Pain Management Checklist
[ ] Bring your caregiver to meetings with your doctor about pain management
[ ] Ask your doctor for counseling on the potential dangers of medication
[ ] Create a “pain contract” with your doctor, which documents the pain medications you’ll use, the risks associated, and other terms
[ ] Ask if a lower dosage is right for you
[ ] Ask if you should start with a shorter prescription or fewer pills
[ ] Ask about non-opioid options
[ ] Ask about multimodal pain management – which includes a variety of pain treatments and uses fewer opioids
In addition to these ideas, always take your medication exactly as prescribed by your doctor, and never take prescriptions for longer than absolutely necessary.
There were over 3.3 billion unused post-surgical opioids prescribed in 2016, and many of those pills flood into communities and fuel the opioid crisis.

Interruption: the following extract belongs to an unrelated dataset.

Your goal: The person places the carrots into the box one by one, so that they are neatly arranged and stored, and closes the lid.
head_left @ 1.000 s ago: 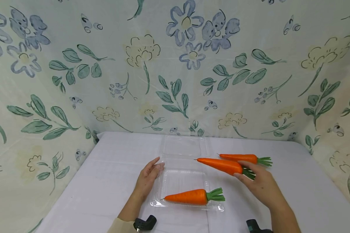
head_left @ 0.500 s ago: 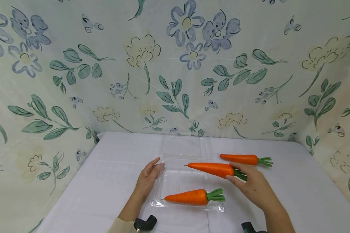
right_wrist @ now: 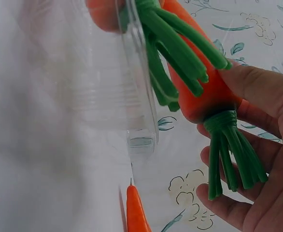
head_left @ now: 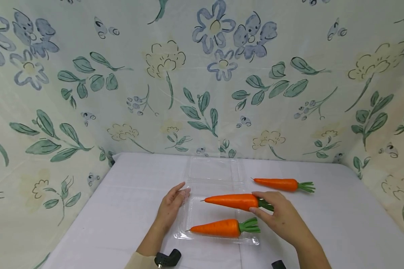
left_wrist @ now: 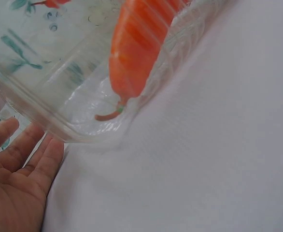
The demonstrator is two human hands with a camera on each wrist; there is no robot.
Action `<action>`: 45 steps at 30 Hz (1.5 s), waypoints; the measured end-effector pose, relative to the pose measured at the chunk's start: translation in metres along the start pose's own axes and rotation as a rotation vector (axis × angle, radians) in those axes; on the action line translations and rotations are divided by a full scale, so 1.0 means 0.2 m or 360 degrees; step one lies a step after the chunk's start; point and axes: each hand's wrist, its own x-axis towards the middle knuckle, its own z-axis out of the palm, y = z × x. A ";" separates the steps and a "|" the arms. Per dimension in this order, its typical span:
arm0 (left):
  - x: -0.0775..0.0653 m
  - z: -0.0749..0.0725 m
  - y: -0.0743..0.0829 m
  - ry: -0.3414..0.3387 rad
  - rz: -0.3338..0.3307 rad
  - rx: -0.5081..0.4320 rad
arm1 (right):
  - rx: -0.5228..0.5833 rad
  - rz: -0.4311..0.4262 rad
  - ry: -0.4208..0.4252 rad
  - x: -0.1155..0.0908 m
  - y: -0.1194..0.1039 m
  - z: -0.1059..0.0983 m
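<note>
An orange carrot with green stalks (head_left: 233, 201) is pinched in my right hand (head_left: 281, 215) near its leafy end, thumb on the near side and fingers on the far side. It overlaps the clear plastic clamshell box (head_left: 185, 209) in the head view, its thin tip pointing left. A second carrot (head_left: 217, 228) lies along the near side of the box, its stalks (right_wrist: 175, 53) at the right rim. My left hand (head_left: 171, 205) is at the box's left side, its fairly straight fingers (left_wrist: 52, 154) right at the clear wall.
A third carrot (head_left: 277, 184) lies on the white cloth to the right of the box. The box's clear lid (head_left: 210, 170) lies folded back at the far side of the white-covered table (head_left: 131, 179). Behind it hangs a floral fabric backdrop (head_left: 121, 97).
My right hand has carried its carrot to the left and nearer, from beside the far carrot to over the box. My left hand and the other two carrots stay put.
</note>
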 end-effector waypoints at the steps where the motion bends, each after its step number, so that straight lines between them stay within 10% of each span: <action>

To prevent your prescription drugs from being diverted for non-medical use, dispose of any remaining pills in your prescription. FDA guidelines for proper medical disposal recommend that you:
- Read your medication label for proper disposal
- Do not flush pills or dump medication down the sink unless directed by the label
- Find a community drug take back program where you can drop off unused pills
If there are no directions on the label and a take back program is not available, dispose of drugs in the trash by removing them from the original bottle and mixing them with an undesirable product (like coffee grounds or kitty litter) and sealing the mixture in a bag or other leak-proof container.